• [Instructions for the task]:
Restate the data below word for word, keeping each line intact.

• [Listed entries]:

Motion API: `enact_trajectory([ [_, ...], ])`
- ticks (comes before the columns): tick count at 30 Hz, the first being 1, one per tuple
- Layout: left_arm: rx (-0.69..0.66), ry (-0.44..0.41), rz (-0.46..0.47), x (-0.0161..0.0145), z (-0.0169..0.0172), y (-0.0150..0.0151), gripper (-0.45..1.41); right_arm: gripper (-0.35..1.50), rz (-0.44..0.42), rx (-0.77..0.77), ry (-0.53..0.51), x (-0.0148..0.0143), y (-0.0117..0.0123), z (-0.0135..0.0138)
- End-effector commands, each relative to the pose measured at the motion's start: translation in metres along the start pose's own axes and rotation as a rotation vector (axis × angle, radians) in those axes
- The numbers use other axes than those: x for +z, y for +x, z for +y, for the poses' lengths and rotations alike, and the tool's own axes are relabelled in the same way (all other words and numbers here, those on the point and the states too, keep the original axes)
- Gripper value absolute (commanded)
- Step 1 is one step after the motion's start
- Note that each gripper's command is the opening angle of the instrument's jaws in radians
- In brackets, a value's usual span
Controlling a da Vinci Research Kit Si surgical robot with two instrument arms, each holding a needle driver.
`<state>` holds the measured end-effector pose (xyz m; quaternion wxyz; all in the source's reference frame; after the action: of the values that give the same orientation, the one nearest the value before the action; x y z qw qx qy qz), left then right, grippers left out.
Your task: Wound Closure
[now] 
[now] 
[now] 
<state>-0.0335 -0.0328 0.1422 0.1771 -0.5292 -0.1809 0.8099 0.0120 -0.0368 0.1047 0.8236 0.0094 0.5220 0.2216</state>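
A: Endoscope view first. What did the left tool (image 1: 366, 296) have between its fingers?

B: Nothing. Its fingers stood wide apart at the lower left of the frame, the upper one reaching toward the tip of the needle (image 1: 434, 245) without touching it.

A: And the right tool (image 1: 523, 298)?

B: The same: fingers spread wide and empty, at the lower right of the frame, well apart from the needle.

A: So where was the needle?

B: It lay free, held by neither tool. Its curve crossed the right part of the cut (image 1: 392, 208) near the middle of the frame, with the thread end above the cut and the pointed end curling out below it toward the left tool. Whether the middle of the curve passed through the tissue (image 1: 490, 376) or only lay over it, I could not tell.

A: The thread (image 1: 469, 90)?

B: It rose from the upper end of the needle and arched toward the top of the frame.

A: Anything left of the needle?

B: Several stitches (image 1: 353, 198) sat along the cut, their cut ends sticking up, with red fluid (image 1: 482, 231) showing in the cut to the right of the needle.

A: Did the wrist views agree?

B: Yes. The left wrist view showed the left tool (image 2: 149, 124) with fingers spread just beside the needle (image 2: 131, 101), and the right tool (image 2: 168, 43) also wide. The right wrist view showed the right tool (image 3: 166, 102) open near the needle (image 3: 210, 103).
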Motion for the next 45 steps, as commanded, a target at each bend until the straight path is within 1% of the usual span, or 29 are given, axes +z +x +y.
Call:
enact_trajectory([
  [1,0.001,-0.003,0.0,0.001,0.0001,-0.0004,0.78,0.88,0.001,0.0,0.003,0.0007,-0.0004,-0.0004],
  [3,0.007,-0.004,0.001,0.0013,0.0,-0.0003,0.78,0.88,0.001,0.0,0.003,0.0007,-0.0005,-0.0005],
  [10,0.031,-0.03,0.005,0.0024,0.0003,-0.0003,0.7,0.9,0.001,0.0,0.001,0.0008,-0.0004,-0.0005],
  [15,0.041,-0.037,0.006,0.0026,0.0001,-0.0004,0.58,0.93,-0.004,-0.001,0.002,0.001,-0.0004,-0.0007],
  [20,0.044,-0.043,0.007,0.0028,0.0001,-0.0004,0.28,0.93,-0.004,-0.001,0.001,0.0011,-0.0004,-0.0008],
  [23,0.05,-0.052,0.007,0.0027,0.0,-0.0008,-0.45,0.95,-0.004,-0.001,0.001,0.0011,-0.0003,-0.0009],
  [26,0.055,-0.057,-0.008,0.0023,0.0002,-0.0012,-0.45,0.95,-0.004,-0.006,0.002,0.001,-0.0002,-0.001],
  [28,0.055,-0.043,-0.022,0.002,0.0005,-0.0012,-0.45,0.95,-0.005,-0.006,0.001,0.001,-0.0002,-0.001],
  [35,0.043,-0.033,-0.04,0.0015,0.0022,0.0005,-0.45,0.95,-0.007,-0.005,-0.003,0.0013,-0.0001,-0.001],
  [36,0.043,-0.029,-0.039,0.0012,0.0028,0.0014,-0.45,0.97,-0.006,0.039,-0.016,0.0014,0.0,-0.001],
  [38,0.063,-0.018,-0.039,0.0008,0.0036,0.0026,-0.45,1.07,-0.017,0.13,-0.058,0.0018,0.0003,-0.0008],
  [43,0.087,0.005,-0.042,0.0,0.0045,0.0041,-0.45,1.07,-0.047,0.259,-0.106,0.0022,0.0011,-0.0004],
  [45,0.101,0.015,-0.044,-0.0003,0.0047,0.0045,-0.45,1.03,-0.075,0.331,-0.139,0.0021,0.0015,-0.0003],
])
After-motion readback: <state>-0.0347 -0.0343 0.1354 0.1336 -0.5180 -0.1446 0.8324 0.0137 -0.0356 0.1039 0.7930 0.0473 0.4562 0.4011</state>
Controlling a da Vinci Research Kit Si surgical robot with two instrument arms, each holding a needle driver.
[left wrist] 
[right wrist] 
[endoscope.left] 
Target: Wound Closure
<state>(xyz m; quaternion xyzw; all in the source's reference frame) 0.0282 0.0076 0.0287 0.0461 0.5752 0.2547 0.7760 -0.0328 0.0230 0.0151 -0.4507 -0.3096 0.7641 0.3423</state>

• [Task answer]:
Motion API: `enact_trajectory([ [_, ...], ])`
- ticks (comes before the columns): tick count at 30 Hz, the first being 1, one per tuple
- Layout: left_arm: rx (-0.69..0.66), ry (-0.44..0.41), rz (-0.46..0.47), x (-0.0161..0.0145), z (-0.0169..0.0172), y (-0.0150..0.0151), gripper (-0.45..1.41); right_arm: gripper (-0.35..1.50), rz (-0.44..0.42), rx (-0.77..0.77), ry (-0.53..0.51), x (-0.0148..0.0143), y (-0.0117..0.0123), z (-0.0135..0.0138)
- End-effector commands, each relative to the pose measured at the motion's start: translation in metres along the start pose's own axes and rotation as a rotation vector (axis × angle, radians) in those axes
- The numbers use other axes than those: x for +z, y for +x, z for +y, for the poses' lengths and rotations alike, and the tool's own axes are relabelled in the same way (all other words and numbers here, those on the point and the states too, keep the original axes)
- Gripper value absolute (commanded)
- Step 1 is one step after the motion's start
- Note that each gripper's command is the opening angle of the instrument's jaws in radians
- In brackets, a value's usual span
Controlling a da Vinci Research Kit Si surgical robot with two instrument arms, each holding a needle driver.
`<state>` holds the measured end-effector pose (xyz m; quaternion wxyz; all in the source's reference frame; after the action: of the values that give the same orientation, the one nearest the value before the action; x y z qw qx qy qz), left then right, grippers left out.
Your task: Wound Closure
[now] 
[now] 
[now] 
<state>-0.0335 -0.0328 0.1422 0.1771 -0.5292 -0.1809 0.8099 0.0120 -0.0368 0.1047 0.8236 0.0094 0.5220 0.2216</state>
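A: Endoscope view first. What did the left tool (image 1: 366, 296) have between its fingers?

B: Nothing. Its fingers stood wide apart at the lower left of the frame, the upper one reaching toward the tip of the needle (image 1: 434, 245) without touching it.

A: And the right tool (image 1: 523, 298)?

B: The same: fingers spread wide and empty, at the lower right of the frame, well apart from the needle.

A: So where was the needle?

B: It lay free, held by neither tool. Its curve crossed the right part of the cut (image 1: 392, 208) near the middle of the frame, with the thread end above the cut and the pointed end curling out below it toward the left tool. Whether the middle of the curve passed through the tissue (image 1: 490, 376) or only lay over it, I could not tell.

A: The thread (image 1: 469, 90)?

B: It rose from the upper end of the needle and arched toward the top of the frame.

A: Anything left of the needle?

B: Several stitches (image 1: 353, 198) sat along the cut, their cut ends sticking up, with red fluid (image 1: 482, 231) showing in the cut to the right of the needle.

A: Did the wrist views agree?

B: Yes. The left wrist view showed the left tool (image 2: 149, 124) with fingers spread just beside the needle (image 2: 131, 101), and the right tool (image 2: 168, 43) also wide. The right wrist view showed the right tool (image 3: 166, 102) open near the needle (image 3: 210, 103).
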Motion for the next 45 steps, as commanded, a target at each bend until the straight path is within 1% of the usual span, or 29 are given, axes +z +x +y.
Call:
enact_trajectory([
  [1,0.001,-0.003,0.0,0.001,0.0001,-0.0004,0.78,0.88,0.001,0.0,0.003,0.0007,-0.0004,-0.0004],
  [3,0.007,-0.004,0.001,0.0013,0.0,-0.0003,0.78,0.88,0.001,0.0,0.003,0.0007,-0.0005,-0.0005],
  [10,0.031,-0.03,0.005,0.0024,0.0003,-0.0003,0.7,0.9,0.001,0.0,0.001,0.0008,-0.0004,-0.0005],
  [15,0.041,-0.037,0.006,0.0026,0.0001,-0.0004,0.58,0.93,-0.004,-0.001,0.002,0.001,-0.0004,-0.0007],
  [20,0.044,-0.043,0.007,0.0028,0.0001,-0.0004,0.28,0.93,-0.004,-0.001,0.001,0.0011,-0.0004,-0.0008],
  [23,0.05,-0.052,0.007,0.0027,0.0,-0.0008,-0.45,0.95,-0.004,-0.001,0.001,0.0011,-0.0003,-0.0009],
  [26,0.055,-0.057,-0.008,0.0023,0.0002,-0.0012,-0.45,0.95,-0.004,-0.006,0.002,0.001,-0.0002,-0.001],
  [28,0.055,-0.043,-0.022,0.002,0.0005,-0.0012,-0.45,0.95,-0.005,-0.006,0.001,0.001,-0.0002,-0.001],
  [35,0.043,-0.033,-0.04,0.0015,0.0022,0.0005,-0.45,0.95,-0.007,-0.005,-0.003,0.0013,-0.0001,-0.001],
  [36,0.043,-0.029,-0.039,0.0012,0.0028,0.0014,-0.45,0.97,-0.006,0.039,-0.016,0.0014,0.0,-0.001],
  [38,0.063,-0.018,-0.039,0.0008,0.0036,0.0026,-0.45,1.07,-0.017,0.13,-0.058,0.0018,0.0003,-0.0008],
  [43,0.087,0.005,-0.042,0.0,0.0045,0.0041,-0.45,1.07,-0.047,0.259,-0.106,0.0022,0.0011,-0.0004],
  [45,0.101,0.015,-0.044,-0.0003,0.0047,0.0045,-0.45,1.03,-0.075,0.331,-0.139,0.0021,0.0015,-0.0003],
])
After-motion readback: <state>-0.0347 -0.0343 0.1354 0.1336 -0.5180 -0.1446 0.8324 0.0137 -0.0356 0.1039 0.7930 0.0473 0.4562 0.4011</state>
Controlling a da Vinci Research Kit Si surgical robot with two instrument arms, each holding a needle driver.
[left wrist] 
[right wrist] 
[endoscope.left] 
Target: Wound Closure
<state>(xyz m; quaternion xyzw; all in the source's reference frame) 0.0282 0.0076 0.0287 0.0461 0.5752 0.2547 0.7760 -0.0328 0.0230 0.0151 -0.4507 -0.3096 0.7641 0.3423</state>

The answer has been fully written out.